Medical Hypotheses takes a deliberately different approach to peer review. Most contemporary practice tends to discriminate against radical ideas that conflict with current theory and practice. Medical Hypotheses will publish radical ideas, so long as they are coherent and clearly expressed. Furthermore, traditional peer review can oblige authors to distort their true views to satisfy referees, and so diminish authorial responsibility and accountability. In Medical Hypotheses, the authors' responsibility for the integrity, precision and accuracy of their work is paramount. The editor sees his role as a 'chooser', not a 'changer': choosing to publish what are judged to be the best papers from those submitted.

Papers in Medical Hypotheses take a standard scientific form in terms of style, structure and referencing. The journal therefore constitutes a bridge between cutting-edge theory and the mainstream of medical and scientific communication, which ideas must eventually enter if they are to be critiqued and tested against observations.


I suspect that the actual study will be disappointingly, but unsurprisingly, weak on facts and methodology, but strong on assumtion and opinion. I will attempt to follow up and will hopefully be proved wrong.

4 comments:

Thursday said...

I'm guessing the good doctor hasn't considered in his *ahem* historical perspective that the concept of any between stage (from child to adult) is a quite recent creation, and the very idea of a "teen-ager" may be a more important (and actually examinable) shift in society.
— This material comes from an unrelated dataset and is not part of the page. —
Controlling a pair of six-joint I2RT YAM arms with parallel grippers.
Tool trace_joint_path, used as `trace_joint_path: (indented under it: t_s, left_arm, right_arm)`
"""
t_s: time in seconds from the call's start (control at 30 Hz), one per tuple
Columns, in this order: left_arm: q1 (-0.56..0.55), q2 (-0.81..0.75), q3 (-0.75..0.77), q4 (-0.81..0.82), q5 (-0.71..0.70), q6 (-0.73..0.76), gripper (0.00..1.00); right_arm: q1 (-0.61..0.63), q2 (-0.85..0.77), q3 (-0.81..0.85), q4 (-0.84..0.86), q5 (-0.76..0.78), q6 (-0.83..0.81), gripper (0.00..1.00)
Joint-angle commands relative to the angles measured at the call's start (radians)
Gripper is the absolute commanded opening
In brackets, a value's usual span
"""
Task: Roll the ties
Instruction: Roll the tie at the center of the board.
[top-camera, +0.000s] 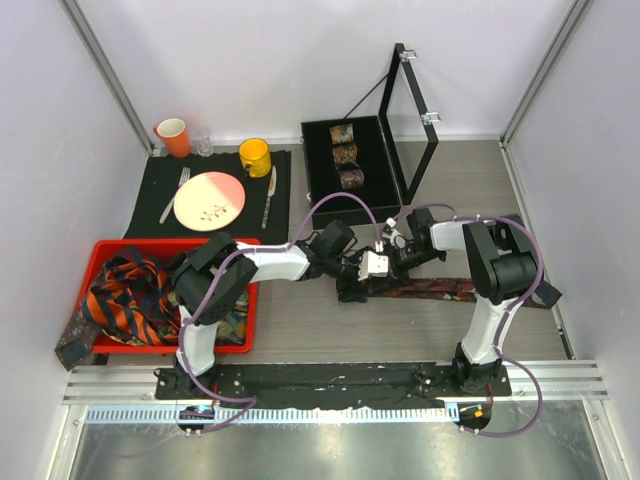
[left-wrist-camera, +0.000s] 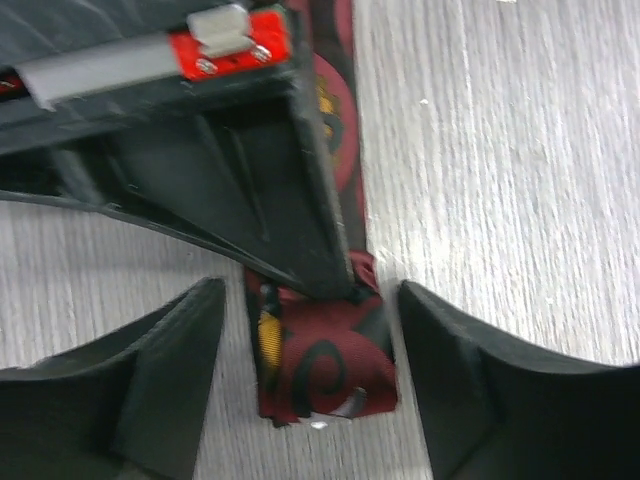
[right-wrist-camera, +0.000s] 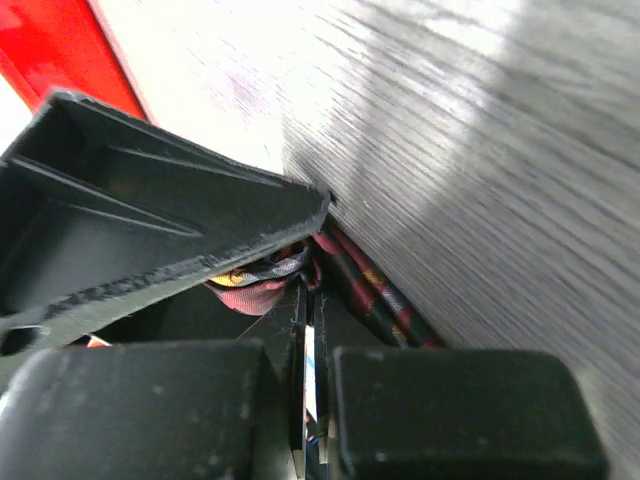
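Note:
A dark red patterned tie (top-camera: 450, 290) lies as a flat strip across the table's middle. Its left end is folded into a small roll (left-wrist-camera: 320, 350). My right gripper (top-camera: 362, 282) reaches in from the right, shut on that end; its black fingers (left-wrist-camera: 270, 200) pinch the fold. In the right wrist view the right gripper (right-wrist-camera: 312, 300) has its jaws pressed together with tie fabric (right-wrist-camera: 375, 290) at the tips. My left gripper (left-wrist-camera: 312, 330) straddles the roll with its jaws open and a gap on each side. More ties (top-camera: 125, 295), orange-navy striped, fill the red bin.
The red bin (top-camera: 175, 245) sits at the left. A black box (top-camera: 320, 185) holding three rolled ties (top-camera: 345, 155) stands behind, its lid (top-camera: 410, 110) upright. A plate (top-camera: 210, 200), cutlery, a yellow mug (top-camera: 255, 156) and an orange cup (top-camera: 173, 135) rest on a dark mat.

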Motion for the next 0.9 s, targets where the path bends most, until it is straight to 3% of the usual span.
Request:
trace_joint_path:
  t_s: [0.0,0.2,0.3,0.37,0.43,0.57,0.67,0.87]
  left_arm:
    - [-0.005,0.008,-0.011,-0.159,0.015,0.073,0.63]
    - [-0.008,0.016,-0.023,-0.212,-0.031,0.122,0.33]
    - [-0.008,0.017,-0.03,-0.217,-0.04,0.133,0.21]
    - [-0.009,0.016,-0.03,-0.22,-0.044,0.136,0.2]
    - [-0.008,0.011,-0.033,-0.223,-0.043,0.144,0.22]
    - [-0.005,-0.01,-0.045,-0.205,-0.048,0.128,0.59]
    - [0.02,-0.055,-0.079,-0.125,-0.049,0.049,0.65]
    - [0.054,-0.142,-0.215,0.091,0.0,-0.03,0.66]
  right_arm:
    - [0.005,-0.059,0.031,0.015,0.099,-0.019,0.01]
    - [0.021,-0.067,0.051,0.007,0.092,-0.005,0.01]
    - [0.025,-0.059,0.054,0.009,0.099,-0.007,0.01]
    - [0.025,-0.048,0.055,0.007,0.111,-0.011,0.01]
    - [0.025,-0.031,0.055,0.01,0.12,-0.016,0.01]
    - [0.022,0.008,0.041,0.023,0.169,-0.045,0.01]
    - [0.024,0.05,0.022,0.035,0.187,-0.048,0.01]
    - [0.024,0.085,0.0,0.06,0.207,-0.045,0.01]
I would like to consider - just what is the advantage of a "finished" mind? If you look at the history of science, progress is made by the younger minds and tested by the older ones. If Prof Charlton is proposing that one is better than the other, then keep that man the hell away from any textbooks, please!

Sounds like a pretty standard screed against "those elites" (in education) to me. As you note, there's lots of assertion here, with nothing to warrant it.
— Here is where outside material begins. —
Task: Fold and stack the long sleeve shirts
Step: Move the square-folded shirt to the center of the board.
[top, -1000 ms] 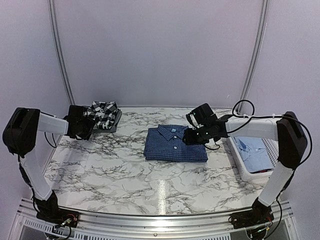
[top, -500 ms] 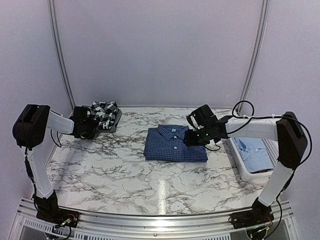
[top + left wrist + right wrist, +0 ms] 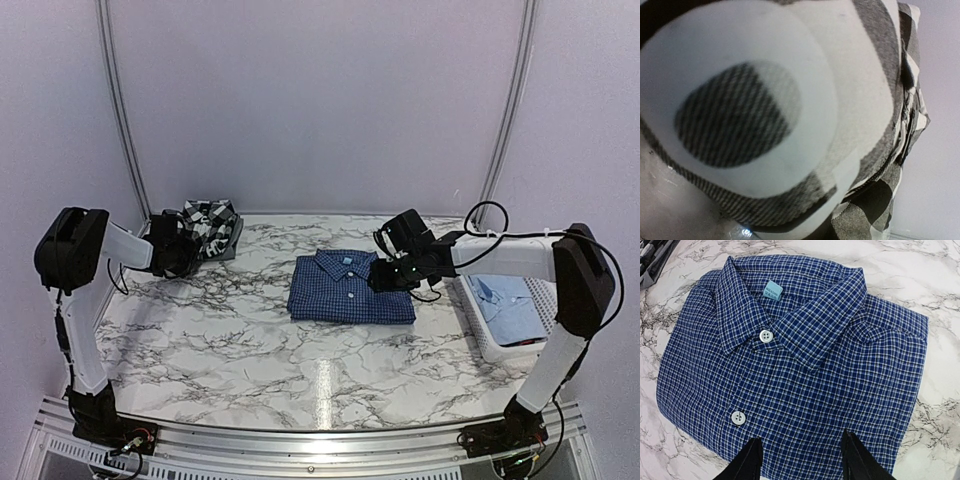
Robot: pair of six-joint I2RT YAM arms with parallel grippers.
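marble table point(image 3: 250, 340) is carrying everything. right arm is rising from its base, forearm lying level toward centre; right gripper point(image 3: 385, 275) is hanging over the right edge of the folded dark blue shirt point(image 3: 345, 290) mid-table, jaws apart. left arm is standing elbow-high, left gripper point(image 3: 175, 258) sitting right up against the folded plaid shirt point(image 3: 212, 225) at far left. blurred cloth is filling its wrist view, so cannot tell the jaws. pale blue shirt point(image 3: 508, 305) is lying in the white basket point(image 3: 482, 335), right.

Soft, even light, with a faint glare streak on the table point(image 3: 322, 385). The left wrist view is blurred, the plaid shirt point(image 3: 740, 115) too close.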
Damn kids, with their Rock and Roll music, and their Rumble Seats, and their Hula Hoops... *grumble grumble gripe*

QrazyQat said...

Note that Medical Hypotheses is a non-peer reviewed journal which has published many of "aquatic ape" proponent Marc Verhaegen's articles on a pay-to-publish basis. Given the poor quality of Verhaegen's stuff, I wouldn't give the journal, or its editor, much weight.

Berlie said...

Did anyone notice how often he used "probably" and "should"? Especially in the comparisons to other societies. If he doesn't know what he's comparing his 'subjects' to, how can he expect to get viable information?

mrfrausty said...

there is true lack of substance and evidence in mr. charltons idea/opinion/whatever. he needs to define the word immature before he can enter in an intellectual debate over his OPINION. i stand juxtaposed and say a mature person is more open minded than an immature person. i am 25 and make up the demographic he is making refence to, and my opinion is that my friends who i FEEL act immaturely/undeveloped are typically closed minded and undereducated. wouldnt u know those same undereducated people seem to be the most opinionated.